Exercise details:
Please print every line of the listing, unchanged.

Data to examine:

/---

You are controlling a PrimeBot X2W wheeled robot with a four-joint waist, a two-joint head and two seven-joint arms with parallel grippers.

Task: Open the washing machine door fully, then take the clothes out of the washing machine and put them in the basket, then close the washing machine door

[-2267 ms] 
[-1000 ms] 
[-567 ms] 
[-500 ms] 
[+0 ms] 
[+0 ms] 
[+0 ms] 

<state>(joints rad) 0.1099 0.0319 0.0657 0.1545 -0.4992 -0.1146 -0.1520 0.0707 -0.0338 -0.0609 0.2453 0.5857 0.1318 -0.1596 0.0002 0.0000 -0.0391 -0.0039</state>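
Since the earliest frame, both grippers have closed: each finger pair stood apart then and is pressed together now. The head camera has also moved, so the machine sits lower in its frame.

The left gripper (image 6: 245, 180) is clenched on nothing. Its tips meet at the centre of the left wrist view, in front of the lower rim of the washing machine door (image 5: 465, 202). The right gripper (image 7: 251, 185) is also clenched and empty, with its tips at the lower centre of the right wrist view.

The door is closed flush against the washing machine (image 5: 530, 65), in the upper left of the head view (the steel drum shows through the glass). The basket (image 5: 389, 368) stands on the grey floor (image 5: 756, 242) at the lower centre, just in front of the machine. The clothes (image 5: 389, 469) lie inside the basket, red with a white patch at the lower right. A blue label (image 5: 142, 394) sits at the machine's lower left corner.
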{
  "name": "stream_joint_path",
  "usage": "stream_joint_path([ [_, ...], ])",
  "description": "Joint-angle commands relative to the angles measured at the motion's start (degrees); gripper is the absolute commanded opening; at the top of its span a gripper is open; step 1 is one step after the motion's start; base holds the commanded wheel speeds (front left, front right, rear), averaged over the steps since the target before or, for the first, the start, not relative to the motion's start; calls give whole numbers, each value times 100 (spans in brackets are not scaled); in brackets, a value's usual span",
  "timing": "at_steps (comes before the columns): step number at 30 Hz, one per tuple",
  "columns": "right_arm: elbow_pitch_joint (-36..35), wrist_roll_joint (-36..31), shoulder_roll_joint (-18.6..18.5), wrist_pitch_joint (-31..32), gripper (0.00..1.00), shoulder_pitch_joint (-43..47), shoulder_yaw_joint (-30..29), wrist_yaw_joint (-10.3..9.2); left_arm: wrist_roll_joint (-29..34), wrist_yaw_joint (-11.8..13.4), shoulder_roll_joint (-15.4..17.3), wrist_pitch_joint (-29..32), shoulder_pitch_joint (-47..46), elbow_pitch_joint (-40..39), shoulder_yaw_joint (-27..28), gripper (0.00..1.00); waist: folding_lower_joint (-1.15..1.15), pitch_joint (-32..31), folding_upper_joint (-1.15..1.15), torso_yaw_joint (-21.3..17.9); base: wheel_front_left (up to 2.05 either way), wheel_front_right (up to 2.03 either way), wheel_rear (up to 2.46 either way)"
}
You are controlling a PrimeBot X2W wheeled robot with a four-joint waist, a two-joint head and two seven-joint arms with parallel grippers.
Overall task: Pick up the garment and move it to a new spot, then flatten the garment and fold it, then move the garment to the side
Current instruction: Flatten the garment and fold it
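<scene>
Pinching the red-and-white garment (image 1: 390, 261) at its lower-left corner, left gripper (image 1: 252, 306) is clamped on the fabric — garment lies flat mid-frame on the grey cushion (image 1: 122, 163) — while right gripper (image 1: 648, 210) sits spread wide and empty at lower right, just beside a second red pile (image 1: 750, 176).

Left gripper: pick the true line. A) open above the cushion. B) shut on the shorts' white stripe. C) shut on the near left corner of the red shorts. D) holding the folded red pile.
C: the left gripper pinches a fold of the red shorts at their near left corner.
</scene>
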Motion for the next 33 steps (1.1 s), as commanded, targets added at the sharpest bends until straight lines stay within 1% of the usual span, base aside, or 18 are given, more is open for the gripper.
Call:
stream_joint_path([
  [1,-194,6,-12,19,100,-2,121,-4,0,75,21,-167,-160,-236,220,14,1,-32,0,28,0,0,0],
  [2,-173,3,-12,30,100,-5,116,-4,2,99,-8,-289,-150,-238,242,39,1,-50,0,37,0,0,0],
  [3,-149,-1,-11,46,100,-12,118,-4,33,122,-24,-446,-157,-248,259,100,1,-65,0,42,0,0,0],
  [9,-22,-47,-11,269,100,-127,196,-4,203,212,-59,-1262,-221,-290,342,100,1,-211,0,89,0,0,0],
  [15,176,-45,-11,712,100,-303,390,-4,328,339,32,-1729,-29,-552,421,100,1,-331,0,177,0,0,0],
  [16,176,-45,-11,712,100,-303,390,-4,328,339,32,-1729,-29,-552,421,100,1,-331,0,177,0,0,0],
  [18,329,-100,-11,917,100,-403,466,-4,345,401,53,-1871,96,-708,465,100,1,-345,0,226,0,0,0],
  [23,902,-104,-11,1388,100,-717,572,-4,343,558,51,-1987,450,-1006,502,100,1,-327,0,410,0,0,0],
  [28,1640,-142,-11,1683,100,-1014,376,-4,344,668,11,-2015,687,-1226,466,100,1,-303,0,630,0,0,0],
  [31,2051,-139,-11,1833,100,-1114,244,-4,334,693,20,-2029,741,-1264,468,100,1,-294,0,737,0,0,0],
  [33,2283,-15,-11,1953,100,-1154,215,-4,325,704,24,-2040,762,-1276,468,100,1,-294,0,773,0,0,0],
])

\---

Your response:
You are controlling a PrimeBot X2W wheeled robot with a four-joint waist, a two-joint head and two seven-joint arms with parallel grippers.

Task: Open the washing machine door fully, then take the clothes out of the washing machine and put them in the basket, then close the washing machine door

[-2267 ms] 
[-1000 ms] 
[-567 ms] 
[-500 ms] 
[+0 ms] 
[+0 ms] 
[+0 ms] 

<state>(joints rad) 0.1099 0.0319 0.0657 0.1545 -0.4992 -0.1146 -0.1520 0.0707 -0.0338 -0.0609 0.2453 0.5857 0.1318 -0.1596 0.0002 0.0000 -0.0391 -0.0039</state>
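Since the earliest frame, both grippers have closed: each finger pair stood apart then and is pressed together now. The head camera has also moved, so the machine sits lower in its frame.

The left gripper (image 6: 245, 180) is clenched on nothing. Its tips meet at the centre of the left wrist view, in front of the lower rim of the washing machine door (image 5: 465, 202). The right gripper (image 7: 251, 185) is also clenched and empty, with its tips at the lower centre of the right wrist view.

The door is closed flush against the washing machine (image 5: 530, 65), in the upper left of the head view (the steel drum shows through the glass). The basket (image 5: 389, 368) stands on the grey floor (image 5: 756, 242) at the lower centre, just in front of the machine. The clothes (image 5: 389, 469) lie inside the basket, red with a white patch at the lower right. A blue label (image 5: 142, 394) sits at the machine's lower left corner.
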{
  "name": "stream_joint_path",
  "usage": "stream_joint_path([ [_, ...], ])",
  "description": "Joint-angle commands relative to the angles measured at the motion's start (degrees); gripper is the absolute commanded opening; at the top of its span a gripper is open; step 1 is one step after the motion's start; base holds the commanded wheel speeds (front left, front right, rear), averaged over the steps since the target before or, for the first, the start, not relative to the motion's start; calls give whole numbers, each value times 100 (spans in brackets are not scaled); in brackets, a value's usual span",
  "timing": "at_steps (comes before the columns): step number at 30 Hz, one per tuple",
  "columns": "right_arm: elbow_pitch_joint (-36..35), wrist_roll_joint (-36..31), shoulder_roll_joint (-18.6..18.5), wrist_pitch_joint (-31..32), gripper (0.00..1.00), shoulder_pitch_joint (-43..47), shoulder_yaw_joint (-30..29), wrist_yaw_joint (-10.3..9.2); left_arm: wrist_roll_joint (-29..34), wrist_yaw_joint (-11.8..13.4), shoulder_roll_joint (-15.4..17.3), wrist_pitch_joint (-29..32), shoulder_pitch_joint (-47..46), elbow_pitch_joint (-40..39), shoulder_yaw_joint (-27..28), gripper (0.00..1.00); waist: folding_lower_joint (-1.15..1.15), pitch_joint (-32..31), folding_upper_joint (-1.15..1.15), torso_yaw_joint (-21.3..17.9); base: wheel_front_left (up to 2.05 either way), wheel_front_right (up to 2.03 either way), wheel_rear (up to 2.46 either way)"
}
You are controlling a PrimeBot X2W wheeled robot with a four-joint waist, a two-joint head and two seven-joint arms with parallel grippers.
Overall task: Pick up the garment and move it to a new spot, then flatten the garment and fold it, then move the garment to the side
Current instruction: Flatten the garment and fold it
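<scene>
Pinching the red-and-white garment (image 1: 390, 261) at its lower-left corner, left gripper (image 1: 252, 306) is clamped on the fabric — garment lies flat mid-frame on the grey cushion (image 1: 122, 163) — while right gripper (image 1: 648, 210) sits spread wide and empty at lower right, just beside a second red pile (image 1: 750, 176).

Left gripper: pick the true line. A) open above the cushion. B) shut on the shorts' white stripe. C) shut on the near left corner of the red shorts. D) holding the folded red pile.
C: the left gripper pinches a fold of the red shorts at their near left corner.
</scene>
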Motion for the next 33 steps (1.1 s), as commanded, targets added at the sharpest bends until straight lines stay within 1% of the usual span, base aside, or 18 are given, more is open for the gripper.
Call:
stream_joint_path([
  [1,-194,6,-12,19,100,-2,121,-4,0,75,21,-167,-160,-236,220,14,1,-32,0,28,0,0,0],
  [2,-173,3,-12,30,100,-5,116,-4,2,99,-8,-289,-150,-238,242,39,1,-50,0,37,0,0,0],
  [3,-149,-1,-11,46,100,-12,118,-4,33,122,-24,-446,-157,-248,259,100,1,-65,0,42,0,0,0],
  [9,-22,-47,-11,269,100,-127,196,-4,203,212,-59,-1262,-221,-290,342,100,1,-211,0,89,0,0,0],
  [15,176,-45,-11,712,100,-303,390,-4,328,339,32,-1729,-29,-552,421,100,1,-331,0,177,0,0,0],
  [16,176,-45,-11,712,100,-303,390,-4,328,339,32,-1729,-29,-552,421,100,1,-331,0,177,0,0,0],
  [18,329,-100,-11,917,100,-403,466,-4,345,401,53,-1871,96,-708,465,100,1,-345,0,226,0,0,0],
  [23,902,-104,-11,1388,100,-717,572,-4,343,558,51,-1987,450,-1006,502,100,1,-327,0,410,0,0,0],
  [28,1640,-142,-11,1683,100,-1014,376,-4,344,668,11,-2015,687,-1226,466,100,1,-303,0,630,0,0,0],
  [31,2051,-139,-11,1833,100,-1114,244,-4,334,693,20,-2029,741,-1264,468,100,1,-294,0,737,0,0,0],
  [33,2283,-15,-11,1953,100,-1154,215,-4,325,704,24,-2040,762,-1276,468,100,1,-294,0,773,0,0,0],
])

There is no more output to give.